- [Work request]:
In the entries below, begin at the line that has "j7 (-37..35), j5" and stop after the line that has "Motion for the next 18"; output those lines exactly, leaving out pictures.

Source material below:

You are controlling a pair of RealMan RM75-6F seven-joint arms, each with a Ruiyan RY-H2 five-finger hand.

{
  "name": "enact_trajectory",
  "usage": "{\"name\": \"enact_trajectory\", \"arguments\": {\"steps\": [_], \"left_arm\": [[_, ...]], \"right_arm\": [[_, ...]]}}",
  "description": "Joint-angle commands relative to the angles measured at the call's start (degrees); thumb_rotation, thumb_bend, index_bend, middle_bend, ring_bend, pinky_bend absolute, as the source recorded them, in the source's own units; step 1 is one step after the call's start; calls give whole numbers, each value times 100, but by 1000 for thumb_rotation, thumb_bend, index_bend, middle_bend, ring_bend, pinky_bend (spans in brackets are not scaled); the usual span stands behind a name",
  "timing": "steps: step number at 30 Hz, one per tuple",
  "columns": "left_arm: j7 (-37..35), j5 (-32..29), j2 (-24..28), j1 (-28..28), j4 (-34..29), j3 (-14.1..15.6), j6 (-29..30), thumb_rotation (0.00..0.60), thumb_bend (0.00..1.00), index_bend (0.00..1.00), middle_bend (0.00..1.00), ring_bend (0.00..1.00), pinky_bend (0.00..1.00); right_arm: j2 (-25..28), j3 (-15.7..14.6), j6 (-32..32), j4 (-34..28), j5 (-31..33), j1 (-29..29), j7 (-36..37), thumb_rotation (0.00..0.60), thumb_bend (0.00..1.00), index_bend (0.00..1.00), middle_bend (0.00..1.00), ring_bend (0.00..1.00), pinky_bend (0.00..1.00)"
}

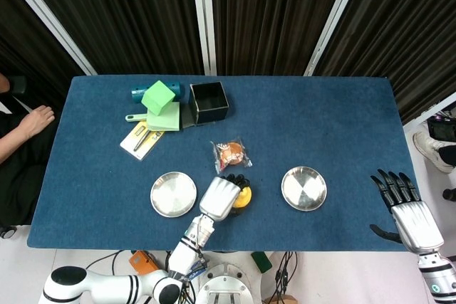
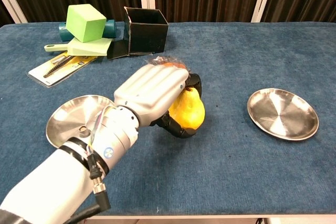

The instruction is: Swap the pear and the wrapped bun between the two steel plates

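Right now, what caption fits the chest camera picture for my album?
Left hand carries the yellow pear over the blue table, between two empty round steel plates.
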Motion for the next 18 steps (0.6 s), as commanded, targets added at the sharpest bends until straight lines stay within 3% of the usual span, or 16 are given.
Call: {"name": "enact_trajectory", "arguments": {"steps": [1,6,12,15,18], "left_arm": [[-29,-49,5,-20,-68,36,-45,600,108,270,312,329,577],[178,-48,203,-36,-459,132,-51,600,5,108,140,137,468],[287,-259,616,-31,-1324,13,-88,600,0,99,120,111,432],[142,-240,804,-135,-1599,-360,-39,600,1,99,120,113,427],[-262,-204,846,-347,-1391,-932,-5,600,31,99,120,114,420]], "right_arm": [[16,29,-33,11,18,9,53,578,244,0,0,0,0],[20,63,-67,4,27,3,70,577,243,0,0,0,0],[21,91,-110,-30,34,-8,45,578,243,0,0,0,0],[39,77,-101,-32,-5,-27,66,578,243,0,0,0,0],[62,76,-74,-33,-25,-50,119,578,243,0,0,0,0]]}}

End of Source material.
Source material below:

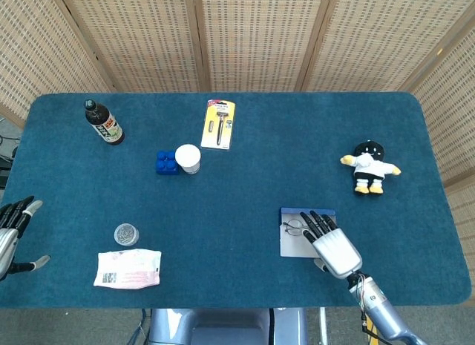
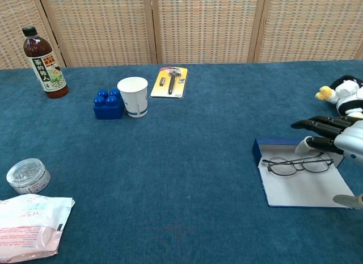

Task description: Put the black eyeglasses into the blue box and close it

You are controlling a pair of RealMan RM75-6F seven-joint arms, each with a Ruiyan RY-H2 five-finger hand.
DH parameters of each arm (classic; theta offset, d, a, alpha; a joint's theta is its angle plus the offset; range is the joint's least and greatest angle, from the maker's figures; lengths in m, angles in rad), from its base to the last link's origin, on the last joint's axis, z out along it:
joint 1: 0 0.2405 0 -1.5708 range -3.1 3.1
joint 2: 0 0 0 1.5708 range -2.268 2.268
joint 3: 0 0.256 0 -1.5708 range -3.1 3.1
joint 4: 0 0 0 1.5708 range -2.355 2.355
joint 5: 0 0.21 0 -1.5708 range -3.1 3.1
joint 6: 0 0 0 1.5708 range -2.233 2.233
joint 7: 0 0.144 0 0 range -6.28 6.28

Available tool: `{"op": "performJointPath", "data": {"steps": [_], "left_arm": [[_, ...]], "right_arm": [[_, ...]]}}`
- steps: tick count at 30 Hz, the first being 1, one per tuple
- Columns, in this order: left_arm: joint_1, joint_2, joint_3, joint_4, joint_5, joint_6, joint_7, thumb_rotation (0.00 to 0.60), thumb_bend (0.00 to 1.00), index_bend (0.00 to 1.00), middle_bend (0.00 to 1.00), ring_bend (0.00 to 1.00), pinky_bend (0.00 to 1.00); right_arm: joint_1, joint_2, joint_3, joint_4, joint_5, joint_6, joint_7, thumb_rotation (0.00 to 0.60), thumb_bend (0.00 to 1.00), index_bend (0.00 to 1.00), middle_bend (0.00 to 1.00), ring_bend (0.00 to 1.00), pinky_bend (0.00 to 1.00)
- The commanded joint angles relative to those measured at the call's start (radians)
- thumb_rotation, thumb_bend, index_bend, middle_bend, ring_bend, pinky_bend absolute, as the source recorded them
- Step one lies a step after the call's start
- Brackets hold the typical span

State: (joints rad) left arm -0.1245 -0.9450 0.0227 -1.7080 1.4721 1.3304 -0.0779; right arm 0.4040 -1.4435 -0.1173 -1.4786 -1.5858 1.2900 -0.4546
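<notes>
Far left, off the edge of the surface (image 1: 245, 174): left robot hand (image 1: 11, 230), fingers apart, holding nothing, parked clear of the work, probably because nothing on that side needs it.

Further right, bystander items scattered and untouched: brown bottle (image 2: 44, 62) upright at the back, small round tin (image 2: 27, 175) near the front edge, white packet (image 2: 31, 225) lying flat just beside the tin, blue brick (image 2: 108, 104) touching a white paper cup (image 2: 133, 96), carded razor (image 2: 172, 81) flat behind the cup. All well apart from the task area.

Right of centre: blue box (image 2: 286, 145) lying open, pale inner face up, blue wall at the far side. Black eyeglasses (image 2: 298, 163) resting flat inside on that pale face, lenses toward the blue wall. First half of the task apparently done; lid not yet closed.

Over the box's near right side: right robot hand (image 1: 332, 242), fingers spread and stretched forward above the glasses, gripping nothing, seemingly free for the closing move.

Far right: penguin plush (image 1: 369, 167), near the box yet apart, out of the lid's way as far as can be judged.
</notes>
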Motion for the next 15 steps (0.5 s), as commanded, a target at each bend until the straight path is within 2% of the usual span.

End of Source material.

- [Response to the task]:
  "columns": "left_arm: j7 (-37..35), j5 (-32..29), j2 (-24..28), j1 (-28..28), j4 (-34..29), j3 (-14.1..15.6), j6 (-29..30), thumb_rotation (0.00..0.60), thumb_bend (0.00..1.00), index_bend (0.00..1.00), middle_bend (0.00..1.00), ring_bend (0.00..1.00), pinky_bend (0.00..1.00); right_arm: j2 (-25..28), j3 (-15.7..14.6), j6 (-32..32), j4 (-34..28), j5 (-31..33), j1 (-29..29), j7 (-36..37), thumb_rotation (0.00..0.60), thumb_bend (0.00..1.00), index_bend (0.00..1.00), middle_bend (0.00..1.00), ring_bend (0.00..1.00), pinky_bend (0.00..1.00)"
}


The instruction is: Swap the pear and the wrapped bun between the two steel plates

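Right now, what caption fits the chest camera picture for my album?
Left hand carries the yellow pear over the blue table, between two empty round steel plates.
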Motion for the next 18 steps (0.6 s), as commanded, targets added at the sharpest bends until straight lines stay within 3% of the usual span, or 16 are given.

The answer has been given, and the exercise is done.